ACTIVITY:
Except for the pictures, write out all the records that follow exactly.

Collection entries
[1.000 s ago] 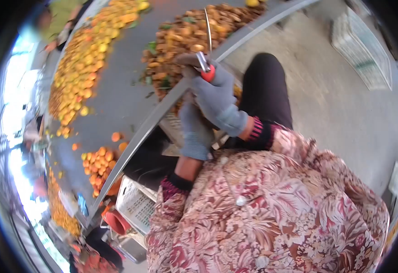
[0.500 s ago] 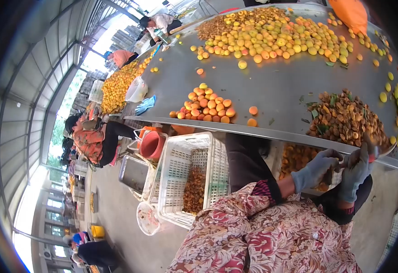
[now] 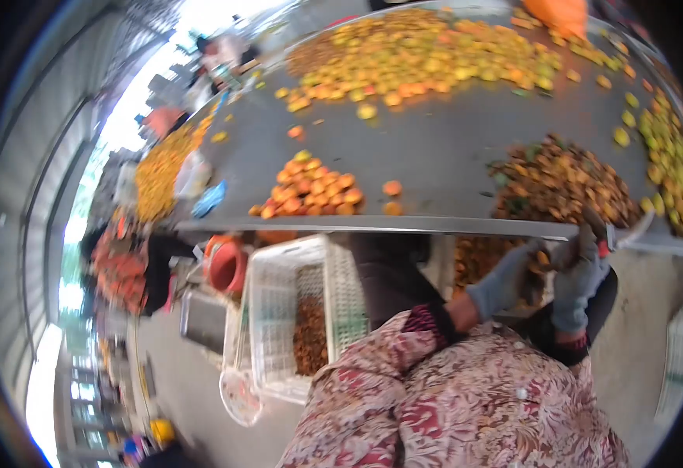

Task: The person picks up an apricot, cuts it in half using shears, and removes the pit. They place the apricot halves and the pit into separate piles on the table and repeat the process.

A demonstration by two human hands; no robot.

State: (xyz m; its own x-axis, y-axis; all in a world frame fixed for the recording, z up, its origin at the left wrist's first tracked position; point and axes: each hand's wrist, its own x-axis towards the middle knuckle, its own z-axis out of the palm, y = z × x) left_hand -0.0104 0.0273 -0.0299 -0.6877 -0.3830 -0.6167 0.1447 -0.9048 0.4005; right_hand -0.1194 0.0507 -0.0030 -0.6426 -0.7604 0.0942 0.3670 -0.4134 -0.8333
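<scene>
Both hands wear grey gloves and are close together just below the table's front edge, beside the brown pile of pits (image 3: 560, 183). My left hand (image 3: 509, 281) is closed, with a bit of orange fruit showing at its fingertips. In my right hand (image 3: 579, 269) is a knife (image 3: 634, 232) with a red part at its handle, the curved blade pointing right. The image is blurred, so the fingers show poorly. A small heap of orange apricots (image 3: 310, 187) lies on the metal table (image 3: 419, 148), with two loose ones to its right.
A large spread of apricots (image 3: 427, 58) covers the table's far side; greener fruit (image 3: 665, 156) lies at the right. A white crate (image 3: 267, 312) and a red bucket (image 3: 226, 265) stand below the table. A person in orange (image 3: 121, 261) sits at the left.
The view has turned, so the table, fruit and crate appear shifted left and the picture is blurrier. My hands remain close together, with orange fruit now showing at my left fingertips.
</scene>
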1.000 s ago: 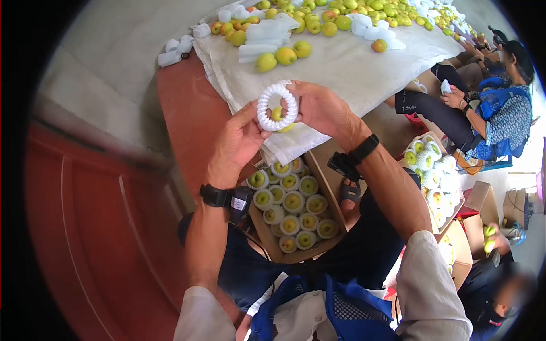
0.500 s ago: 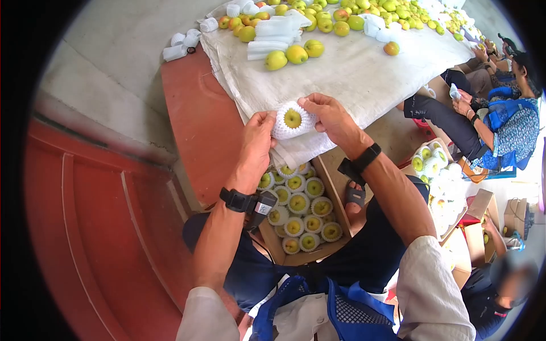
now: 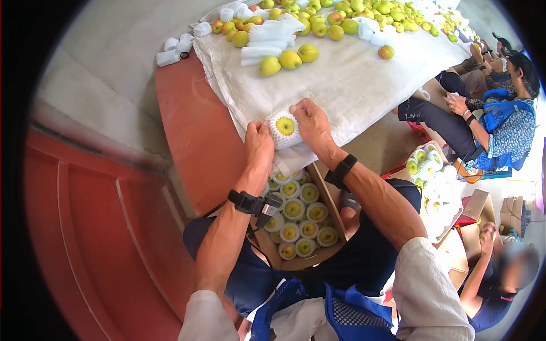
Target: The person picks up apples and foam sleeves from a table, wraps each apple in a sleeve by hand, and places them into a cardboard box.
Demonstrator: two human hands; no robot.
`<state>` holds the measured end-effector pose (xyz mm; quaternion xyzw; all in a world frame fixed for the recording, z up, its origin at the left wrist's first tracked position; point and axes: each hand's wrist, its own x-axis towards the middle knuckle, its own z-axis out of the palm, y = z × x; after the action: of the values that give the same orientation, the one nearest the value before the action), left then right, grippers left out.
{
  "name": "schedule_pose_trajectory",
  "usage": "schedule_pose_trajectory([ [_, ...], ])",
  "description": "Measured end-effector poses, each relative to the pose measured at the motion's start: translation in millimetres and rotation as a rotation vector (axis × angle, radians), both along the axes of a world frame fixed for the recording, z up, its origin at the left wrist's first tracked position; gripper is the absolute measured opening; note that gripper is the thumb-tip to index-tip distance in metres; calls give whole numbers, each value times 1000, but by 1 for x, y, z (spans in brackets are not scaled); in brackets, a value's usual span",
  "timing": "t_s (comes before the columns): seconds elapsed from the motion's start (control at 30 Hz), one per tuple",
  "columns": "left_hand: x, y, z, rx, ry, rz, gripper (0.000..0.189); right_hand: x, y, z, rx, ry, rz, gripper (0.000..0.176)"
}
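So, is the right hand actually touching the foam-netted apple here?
Touching. The head view shows the right hand pressed against the right side of the foam-netted apple, with no gap; the left hand grips the other side.

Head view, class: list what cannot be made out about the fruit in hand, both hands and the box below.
Head view, fruit: only its top shows; the foam net, left hand and right hand cover the rest.
Head view, both hands: palms hidden, backs face the camera.
Head view, box: the left forearm hides its left rows.
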<state>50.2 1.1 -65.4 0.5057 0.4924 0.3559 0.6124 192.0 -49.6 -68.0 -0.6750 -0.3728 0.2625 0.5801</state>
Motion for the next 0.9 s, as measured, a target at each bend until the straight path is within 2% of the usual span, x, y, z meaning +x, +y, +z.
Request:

ANSWER TO THE EXERCISE:
[1.000 s ago] 
[0.500 s ago] 
[now] 

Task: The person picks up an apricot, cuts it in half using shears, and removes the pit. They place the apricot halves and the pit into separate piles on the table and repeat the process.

A demonstration by two human hands; no robot.

State: (xyz m; its own x-axis, y-axis; all in a world frame fixed for the recording, z up, its origin at the left wrist's first tracked position; point and axes: each hand's wrist, its own x-axis towards the middle knuckle, its own z-axis out of the palm, y = z × x) left_hand -0.0104 0.0273 -0.0299 -0.6877 -0.3830 -0.6167 0.1447 -0.9048 0.4005; right_hand -0.1194 0.0507 -0.0030 -0.6426 -0.7604 0.0942 0.3670 -0.4134 -0.8333
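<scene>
Both hands wear grey gloves and are close together just below the table's front edge, beside the brown pile of pits (image 3: 560, 183). My left hand (image 3: 509, 281) is closed, with a bit of orange fruit showing at its fingertips. In my right hand (image 3: 579, 269) is a knife (image 3: 634, 232) with a red part at its handle, the curved blade pointing right. The image is blurred, so the fingers show poorly. A small heap of orange apricots (image 3: 310, 187) lies on the metal table (image 3: 419, 148), with two loose ones to its right.
A large spread of apricots (image 3: 427, 58) covers the table's far side; greener fruit (image 3: 665, 156) lies at the right. A white crate (image 3: 267, 312) and a red bucket (image 3: 226, 265) stand below the table. A person in orange (image 3: 121, 261) sits at the left.
The view has turned, so the table, fruit and crate appear shifted left and the picture is blurrier. My hands remain close together, with orange fruit now showing at my left fingertips.
</scene>
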1.000 s ago: 
0.500 s ago: 
now: 
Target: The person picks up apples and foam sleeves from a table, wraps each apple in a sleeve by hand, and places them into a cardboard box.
Demonstrator: two human hands; no robot.
`<state>` holds the measured end-effector pose (xyz mm; quaternion xyzw; all in a world frame fixed for the recording, z up, its origin at the left wrist's first tracked position; point and axes: each hand's wrist, its own x-axis towards the middle knuckle, its own z-axis out of the palm, y = z × x; after the action: of the values that give the same orientation, the one nearest the value before the action), left then right, grippers left out.
{
  "name": "schedule_pose_trajectory",
  "usage": "schedule_pose_trajectory([ [_, ...], ])",
  "description": "Measured end-effector poses, each relative to the pose measured at the motion's start: translation in millimetres and rotation as a rotation vector (axis × angle, radians), both along the axes of a world frame fixed for the recording, z up, its origin at the left wrist's first tracked position; gripper is the absolute measured opening; note that gripper is the thumb-tip to index-tip distance in metres; calls give whole numbers, each value times 1000, but by 1 for x, y, z (spans in brackets are not scaled); in brackets, a value's usual span",
  "timing": "t_s (comes before the columns): seconds elapsed from the motion's start (control at 30 Hz), one per tuple",
  "columns": "left_hand: x, y, z, rx, ry, rz, gripper (0.000..0.189); right_hand: x, y, z, rx, ry, rz, gripper (0.000..0.176)"
}
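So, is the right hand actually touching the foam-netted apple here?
Touching. The head view shows the right hand pressed against the right side of the foam-netted apple, with no gap; the left hand grips the other side.

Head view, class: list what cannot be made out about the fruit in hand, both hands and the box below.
Head view, fruit: only its top shows; the foam net, left hand and right hand cover the rest.
Head view, both hands: palms hidden, backs face the camera.
Head view, box: the left forearm hides its left rows.
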<state>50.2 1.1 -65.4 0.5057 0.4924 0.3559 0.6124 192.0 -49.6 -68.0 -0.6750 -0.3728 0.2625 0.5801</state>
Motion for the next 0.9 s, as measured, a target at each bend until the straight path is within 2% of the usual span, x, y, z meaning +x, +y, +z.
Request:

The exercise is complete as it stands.